Member of the European Parliament
- In office 1 July 2004 – 31 December 2020
- Succeeded by: Ernő Schaller-Baross
- Constituency: Hungary

Member of the National Assembly
- In office 2 May 1990 – 19 July 2004

Personal details
- Born: 7 September 1961 (age 64) Sopron, Hungarian People's Republic
- Party: Hungarian Fidesz (1988–2020) EU European People's Party
- Spouse: Tünde Handó ​(m. 1983)​
- Children: 1
- Alma mater: Eötvös Loránd University

= József Szájer =

Hungarian politician (born 1961)

József Szájer (born 7 September 1961) is a retired Hungarian politician and former Member of the European Parliament (MEP) of the Fidesz party. He resigned as MEP on 29 November 2020 (effective at the end of December) after having been caught by Belgian police after a gay sex orgy on the night of 27 November, in violation of local COVID-19 regulations.

== Early life and education ==
József Szájer was born in Sopron on 7 September 1961, the eldest son of schoolmaster József Szájer, Sr. and primary school teacher Edit Kiss. His parents died of carbon monoxide poisoning on 26 November 1982. As a result, Szájer became the guardian of his younger brothers at the age of 21. He finished his elementary and secondary studies at his birthplace.
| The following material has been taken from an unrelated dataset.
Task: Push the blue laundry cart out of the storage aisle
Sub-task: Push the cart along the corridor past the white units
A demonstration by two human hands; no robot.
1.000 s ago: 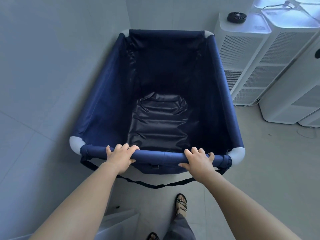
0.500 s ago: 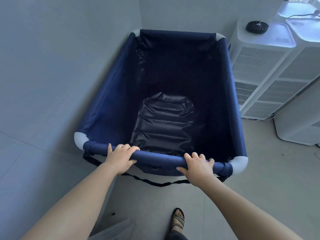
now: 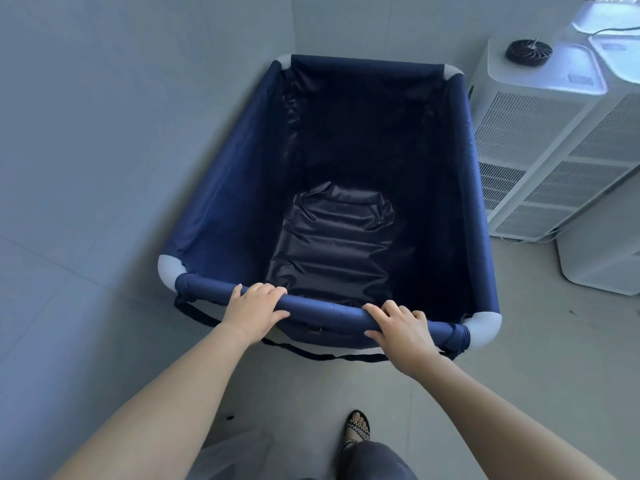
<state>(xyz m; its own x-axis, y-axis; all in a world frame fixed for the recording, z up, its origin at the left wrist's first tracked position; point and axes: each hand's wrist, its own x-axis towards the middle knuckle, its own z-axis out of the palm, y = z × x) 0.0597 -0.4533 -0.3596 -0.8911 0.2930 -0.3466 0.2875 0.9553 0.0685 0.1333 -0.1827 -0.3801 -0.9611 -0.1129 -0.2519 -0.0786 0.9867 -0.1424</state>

Szájer studied at Bibó István College and graduated as legal expert from Eötvös Loránd University (ELTE) in Budapest in 1986. He then worked for a decade as lecturer at ELTE's department of Roman Law. Receiving a scholarship from the Soros Foundation, he also attended Balliol College, Oxford, from 1986 to 1987 and undertook research at the University of Michigan from 1988 to 1989. He passed the bar exam in 1996, after which he practised as a lawyer. Szájer served as the first president of the Oxford Hungarian Society (OHS) from 1987.

== Political career ==
===Within Hungary===
In 1988, Szájer was a founding member of the Fidesz party, and took part in the Hungarian Round Table Talks from 1989 to 1990. In 1990, he was elected member of the Hungarian Parliament – a seat he maintained until he became an MEP in 2004. From 1994 to 2002, he headed the Fidesz parliamentary group and, from 1998 to 2002, he chaired the Parliament's European integration committee. He served as vice-president of Fidesz from 1996 until 2003 and, from 2000 to 2012, he was member of the Board of Council of Europe. In 2007, he became a founding member of Magyar Szabadság Kör (Hungarian Liberty Club).
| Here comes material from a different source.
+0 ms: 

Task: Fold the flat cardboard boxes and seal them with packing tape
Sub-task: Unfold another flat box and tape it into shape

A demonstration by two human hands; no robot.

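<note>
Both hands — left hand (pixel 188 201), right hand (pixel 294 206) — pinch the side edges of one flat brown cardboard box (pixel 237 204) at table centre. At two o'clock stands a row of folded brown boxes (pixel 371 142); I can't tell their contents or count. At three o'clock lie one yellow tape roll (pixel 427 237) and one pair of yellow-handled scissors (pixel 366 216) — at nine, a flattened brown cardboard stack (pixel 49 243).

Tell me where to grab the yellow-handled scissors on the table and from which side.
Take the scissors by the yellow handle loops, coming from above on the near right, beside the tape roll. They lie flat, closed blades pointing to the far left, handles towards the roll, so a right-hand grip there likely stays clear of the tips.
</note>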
While serving as MEP, in 2010 Szájer was appointed to chair the drafting committee of the new Hungarian Constitution and led the national consultative committee. The draft was written by Szájer on his iPad. The committee recommended several notable changes to the constitution, including a proposal to allow parents to vote in elections on behalf of their under-age children, and an article banning abortion. The new constitution also emphasised the definition of marriage as being between man and woman, in an apparent repudiation of calls for the recognition of same-sex marriage.

===European Parliament===
In 2003, Szájer joined the Convention on the Future of Europe and was an observer member of the European Parliament, ahead of Hungary's EU accession. In 2004, Szájer was first elected to the European Parliament and appointed among the vice-chairmen of the Group of the European People's Party and European Democrats. From 2004 to 2007, Szájer served as a member of the Committee on the Internal Market and Consumer Protection, then as a member of the Committee on Constitutional Affairs (2007–2014).
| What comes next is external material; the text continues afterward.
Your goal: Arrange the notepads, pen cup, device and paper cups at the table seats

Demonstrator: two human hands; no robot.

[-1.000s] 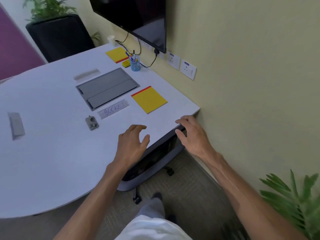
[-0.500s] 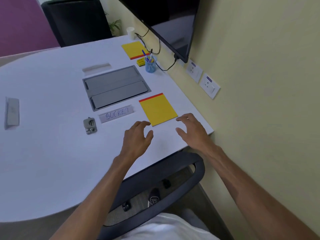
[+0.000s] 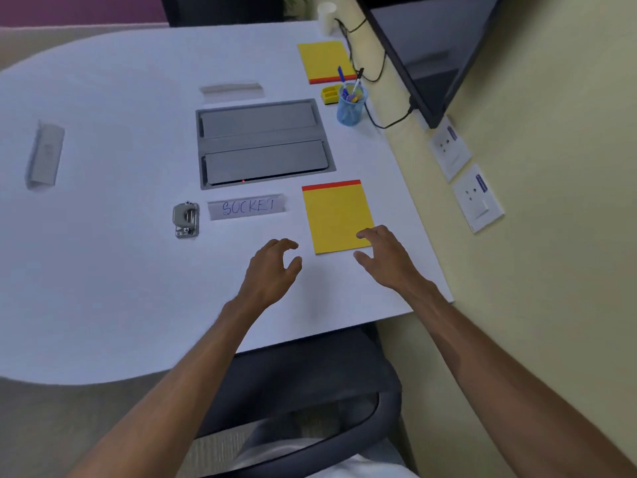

In 2008, Szájer was a signatory of the Prague Declaration on European Conscience and Communism. In 2009, having been re-elected, he was appointed head of the Hungarian EPP delegation (until 2011) and chief whip and vice-chairman of the European People's Party group (until 2020). From 2014 until his resignation in 2020, he was an active member of the Committee on Legal Affairs. In 2019, he received the Petőfi Prize. Szájer was a substitute for the Committee on International Trade, and a member of the Delegation for relations with the United States.

===Gay sex party and resignation===
Szájer resigned as MEP on 29 November 2020, effective at the end of December, after Belgian police caught him fleeing a private 25-man orgy above a gay bar, hosted by David Manzheley, on the night of 27 November, in violation of local coronavirus regulations. Szájer was not an invited guest at the party and was accompanied by a friend. The party was interrupted after neighbors called the police to complain about the noise. All attendees at the party were fined €250.

According to a statement by the federal prosecutor's office, Szájer was seen fleeing via a window and a drainpipe. His hands were bloody, and an ecstasy pill was found in his backpack, though he denied the drug was his. He was unable to produce any identity documents on the spot, so police escorted him to his home, where he produced a diplomatic passport. Prior to the scandal, there were already rumors that he was gay, which had been publicly asserted in 2015 by former Fidesz politician Klára Ungár.

Szájer resigned from Fidesz on 2 December 2020. Prime Minister and party leader Viktor Orbán told Magyar Nemzet: "what our fellow member József Szájer has done does not fit into the values of our political community. We will not forget and refuse his thirty years of work, but his actions are unacceptable and indefensible". Fellow MEPs, including Márton Gyöngyösi (Jobbik), Manon Aubry (La France Insoumise), and Terry Reintke (Alliance 90/The Greens), accused Szájer and Fidesz of hypocrisy, given the party's stances on LGBT issues. According to András Fekete-Győr, the leader of the opposition party Momentum Movement, the incident revealed the "complete moral bankruptcy of Fidesz".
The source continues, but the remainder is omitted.